The only way to successfully scale cell and gene therapies is to prioritize simplicity, reproducibility and reliability in processes and products. This means prioritizing modular systems that communicate with one another efficiently and effectively and eliminating unnecessary complexity before turning to end-to-end automation. By doing so, it’s possible to streamline the workflow, reduce the number of non-value-added touchpoints, and save time, money and resources while improving patient outcomes. Simplicity is the key to cutting out waste, in terms of effort, raw materials and space.

Once workflows have been simplified, we can then coherently move toward standardization as an industry. Standardizing much of the workflow is a goal worth aspiring to, as it would dramatically speed up the period from research to clinical data and reduce the burden on the FDA. Standardization would allow reviewers to cross-check that a process and set of tools already approved in other INDs are being applied consistently. This can move the industry away from the current method of solving the same problems many times across different institutes and companies. For example, much of a chemistry, manufacturing and control (CMC) process can be standardized, with the specifics around dose, target and construct making up the proprietary “special sauce” unique to each clinical drug being developed.

Applying the 80/20 rule

One path to simplifying cell and gene therapy manufacturing is to apply the 80/20 rule, also known as the Pareto principle, which contends that 80% of the effects come from 20% of the causes. When applied to the cell and gene therapy industry, this principle can help manufacturers and researchers set priorities for the manufacturing processes most in need of standardization.

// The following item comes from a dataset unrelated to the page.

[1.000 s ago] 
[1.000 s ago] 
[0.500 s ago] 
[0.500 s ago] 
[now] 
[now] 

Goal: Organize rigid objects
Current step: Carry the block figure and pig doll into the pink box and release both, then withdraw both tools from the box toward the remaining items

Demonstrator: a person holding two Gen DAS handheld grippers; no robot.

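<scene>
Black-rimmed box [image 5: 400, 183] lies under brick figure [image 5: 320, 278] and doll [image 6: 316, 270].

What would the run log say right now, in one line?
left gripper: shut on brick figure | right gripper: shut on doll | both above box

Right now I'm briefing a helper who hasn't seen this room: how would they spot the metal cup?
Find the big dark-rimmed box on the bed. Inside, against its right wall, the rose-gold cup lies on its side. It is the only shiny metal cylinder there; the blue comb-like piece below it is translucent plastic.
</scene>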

By identifying the 20% of manufacturing steps that have the most significant impact on the final product, researchers and manufacturers can standardize, streamline and optimize those steps to improve the efficiency and quality of the overall manufacturing process — all before adding automation to an already complex system. For example, 20% of cell and gene therapy approaches are likely responsible for 80% of the progress made in the field. By identifying these promising strategies, researchers and clinicians can focus their efforts on standardizing and advancing those processes to accelerate progress in the field.

Redefining automation

After simplifying and standardizing it becomes much more feasible to effectively move forward with automation. Doing so in a modular, simplified manner can create usable process building blocks common to streamlined and standardized workflows. This approach reduces the complexity of the automated system and makes the cost of automation substantially more manageable. Economies of scale come into focus with a smaller set of unit operations and interventions to automate.

At ScaleReady, eliminating the complexity that often comes with automation is one of our core aims. Our goal is to help cell and gene therapy manufacturers standardize and simplify their processes before automating what’s left to create a more streamlined, efficient production process.

We believe the success of the cell and gene therapy industry in the long term requires prioritization of simplicity and reliability across processes and products. This means challenging the desire to immediately and constantly automate everything. The cell and gene therapy industry can achieve successful economies of scale and bring these life-changing treatments to more patients around the world by combatting the preconceived notion that every step must be automated from the very beginning. There is a better way, a new way focused on simplicity that will deliver on the promise we all believe cell and gene therapies will achieve.

Josh Ludwig leads commercial operations as the global director for ScaleReady. He closely collaborates with ScaleReady’s EMEA commercial director, along with the rest of ScaleReady’s leadership team, to ensure ScaleReady addresses the longstanding industry need for a truly scalable and practical solution. Josh has more than a decade of experience in commercial leadership and business development in the medical device and cell and gene therapy industries with a specific focus on engaging directly with clients and achieving client and company goals.

Signed commentaries do not necessarily reflect the views of BioCentury.